TASK | All lines in the data that hold the word "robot" need copying.

MATERIAL PROVIDED |
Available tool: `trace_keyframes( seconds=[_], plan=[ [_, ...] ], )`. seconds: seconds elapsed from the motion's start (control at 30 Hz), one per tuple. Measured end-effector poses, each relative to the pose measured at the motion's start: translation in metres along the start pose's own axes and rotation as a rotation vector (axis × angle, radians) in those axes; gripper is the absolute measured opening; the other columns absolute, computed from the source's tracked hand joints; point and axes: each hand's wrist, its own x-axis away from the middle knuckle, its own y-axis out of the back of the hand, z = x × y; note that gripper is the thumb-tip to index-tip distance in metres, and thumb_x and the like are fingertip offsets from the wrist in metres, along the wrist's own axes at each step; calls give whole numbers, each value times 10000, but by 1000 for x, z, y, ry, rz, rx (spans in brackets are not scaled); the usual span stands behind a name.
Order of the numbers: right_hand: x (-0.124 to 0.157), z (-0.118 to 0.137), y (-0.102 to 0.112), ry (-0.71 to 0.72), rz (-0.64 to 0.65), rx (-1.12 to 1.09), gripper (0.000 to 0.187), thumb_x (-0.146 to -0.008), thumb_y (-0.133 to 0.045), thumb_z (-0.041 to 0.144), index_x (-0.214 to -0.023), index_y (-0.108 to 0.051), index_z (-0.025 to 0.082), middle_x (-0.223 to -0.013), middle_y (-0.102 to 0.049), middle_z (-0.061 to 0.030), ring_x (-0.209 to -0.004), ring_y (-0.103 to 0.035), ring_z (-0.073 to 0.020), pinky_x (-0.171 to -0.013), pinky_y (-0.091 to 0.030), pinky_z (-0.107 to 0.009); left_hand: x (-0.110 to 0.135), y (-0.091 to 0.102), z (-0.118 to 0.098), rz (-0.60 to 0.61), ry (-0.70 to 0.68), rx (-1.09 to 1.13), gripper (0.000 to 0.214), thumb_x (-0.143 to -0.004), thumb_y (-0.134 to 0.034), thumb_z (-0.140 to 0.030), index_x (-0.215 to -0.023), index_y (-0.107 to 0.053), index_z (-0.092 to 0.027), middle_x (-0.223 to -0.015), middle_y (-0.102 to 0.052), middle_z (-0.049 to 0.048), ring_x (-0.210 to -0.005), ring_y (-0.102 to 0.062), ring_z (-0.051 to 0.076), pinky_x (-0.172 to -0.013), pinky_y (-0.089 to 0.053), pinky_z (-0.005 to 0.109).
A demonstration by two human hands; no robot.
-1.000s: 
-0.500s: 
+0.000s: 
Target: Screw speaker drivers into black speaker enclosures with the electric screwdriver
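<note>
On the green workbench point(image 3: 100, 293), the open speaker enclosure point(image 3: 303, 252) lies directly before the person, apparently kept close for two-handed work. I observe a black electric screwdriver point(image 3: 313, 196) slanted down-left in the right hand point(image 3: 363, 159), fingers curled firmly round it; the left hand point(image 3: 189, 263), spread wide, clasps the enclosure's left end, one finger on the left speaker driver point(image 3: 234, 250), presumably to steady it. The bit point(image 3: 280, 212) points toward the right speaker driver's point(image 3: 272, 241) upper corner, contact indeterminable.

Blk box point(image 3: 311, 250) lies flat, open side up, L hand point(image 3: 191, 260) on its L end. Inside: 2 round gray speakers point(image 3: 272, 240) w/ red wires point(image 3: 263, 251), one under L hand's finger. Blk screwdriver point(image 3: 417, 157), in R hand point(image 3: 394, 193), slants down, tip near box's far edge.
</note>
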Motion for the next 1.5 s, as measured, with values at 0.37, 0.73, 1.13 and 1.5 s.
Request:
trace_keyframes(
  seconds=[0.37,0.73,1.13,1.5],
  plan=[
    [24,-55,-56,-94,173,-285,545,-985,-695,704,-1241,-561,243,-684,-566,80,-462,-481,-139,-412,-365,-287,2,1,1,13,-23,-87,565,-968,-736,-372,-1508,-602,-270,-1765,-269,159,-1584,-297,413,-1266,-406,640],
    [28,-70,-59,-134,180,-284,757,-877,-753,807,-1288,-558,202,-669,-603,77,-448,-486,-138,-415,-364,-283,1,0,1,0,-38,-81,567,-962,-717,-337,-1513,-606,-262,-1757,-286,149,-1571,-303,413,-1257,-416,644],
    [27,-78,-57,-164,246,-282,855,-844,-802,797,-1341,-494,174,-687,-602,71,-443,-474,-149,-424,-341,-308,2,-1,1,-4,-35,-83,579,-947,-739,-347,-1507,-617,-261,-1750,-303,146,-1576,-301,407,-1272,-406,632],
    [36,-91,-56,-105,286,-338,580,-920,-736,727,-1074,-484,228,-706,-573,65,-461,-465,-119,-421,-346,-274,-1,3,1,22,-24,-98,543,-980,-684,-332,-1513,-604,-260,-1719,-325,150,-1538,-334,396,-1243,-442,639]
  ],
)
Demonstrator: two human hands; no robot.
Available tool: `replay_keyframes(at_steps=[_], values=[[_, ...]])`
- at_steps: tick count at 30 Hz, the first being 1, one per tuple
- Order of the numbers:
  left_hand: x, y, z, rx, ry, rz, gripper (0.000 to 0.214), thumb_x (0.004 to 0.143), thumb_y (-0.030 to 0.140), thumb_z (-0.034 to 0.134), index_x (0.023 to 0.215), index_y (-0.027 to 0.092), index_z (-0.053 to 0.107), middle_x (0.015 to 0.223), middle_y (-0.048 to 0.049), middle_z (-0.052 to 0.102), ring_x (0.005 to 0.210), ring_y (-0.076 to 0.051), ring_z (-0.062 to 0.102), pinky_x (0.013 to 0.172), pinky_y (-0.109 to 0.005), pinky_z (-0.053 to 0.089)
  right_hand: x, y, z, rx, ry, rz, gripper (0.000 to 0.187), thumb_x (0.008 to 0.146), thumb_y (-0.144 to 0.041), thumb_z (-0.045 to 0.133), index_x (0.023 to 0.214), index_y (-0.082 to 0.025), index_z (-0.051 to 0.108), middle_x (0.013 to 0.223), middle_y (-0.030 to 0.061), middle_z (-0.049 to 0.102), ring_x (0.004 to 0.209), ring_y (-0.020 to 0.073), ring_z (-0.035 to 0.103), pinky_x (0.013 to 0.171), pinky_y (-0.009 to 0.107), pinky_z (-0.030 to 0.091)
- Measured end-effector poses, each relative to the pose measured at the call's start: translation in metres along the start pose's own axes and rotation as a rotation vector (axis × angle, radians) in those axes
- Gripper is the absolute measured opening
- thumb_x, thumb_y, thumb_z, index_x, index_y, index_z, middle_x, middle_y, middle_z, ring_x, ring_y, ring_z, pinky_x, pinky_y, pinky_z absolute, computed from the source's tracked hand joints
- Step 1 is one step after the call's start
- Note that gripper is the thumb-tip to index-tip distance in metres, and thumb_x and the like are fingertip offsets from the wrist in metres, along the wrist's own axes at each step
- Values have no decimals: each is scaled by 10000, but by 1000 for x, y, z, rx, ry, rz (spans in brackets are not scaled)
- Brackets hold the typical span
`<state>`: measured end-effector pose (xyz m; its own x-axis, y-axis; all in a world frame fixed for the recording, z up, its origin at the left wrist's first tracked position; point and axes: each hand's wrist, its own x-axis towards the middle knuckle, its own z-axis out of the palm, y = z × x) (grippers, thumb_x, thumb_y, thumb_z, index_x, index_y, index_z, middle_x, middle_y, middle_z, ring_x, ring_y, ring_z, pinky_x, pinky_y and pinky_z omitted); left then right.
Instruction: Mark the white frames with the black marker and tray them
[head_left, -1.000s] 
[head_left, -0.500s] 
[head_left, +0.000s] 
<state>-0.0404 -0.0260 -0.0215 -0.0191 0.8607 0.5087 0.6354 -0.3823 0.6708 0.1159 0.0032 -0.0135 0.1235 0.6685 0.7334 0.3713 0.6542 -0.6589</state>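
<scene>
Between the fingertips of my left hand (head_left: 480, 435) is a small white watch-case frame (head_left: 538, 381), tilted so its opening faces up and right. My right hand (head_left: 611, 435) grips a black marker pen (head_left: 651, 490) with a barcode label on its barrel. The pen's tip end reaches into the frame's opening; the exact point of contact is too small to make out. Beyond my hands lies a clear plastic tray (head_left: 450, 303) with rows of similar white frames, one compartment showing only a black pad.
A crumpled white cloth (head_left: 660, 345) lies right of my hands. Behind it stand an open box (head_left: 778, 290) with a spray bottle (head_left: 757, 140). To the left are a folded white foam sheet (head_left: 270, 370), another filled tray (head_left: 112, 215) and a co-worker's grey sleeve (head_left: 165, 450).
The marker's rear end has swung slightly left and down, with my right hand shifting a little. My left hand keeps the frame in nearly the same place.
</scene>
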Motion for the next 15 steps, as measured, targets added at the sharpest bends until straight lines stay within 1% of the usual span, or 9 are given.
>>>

WRITTEN SOLUTION |
A demonstration by two human hands; no robot.
Demonstrator: two human hands; no robot.

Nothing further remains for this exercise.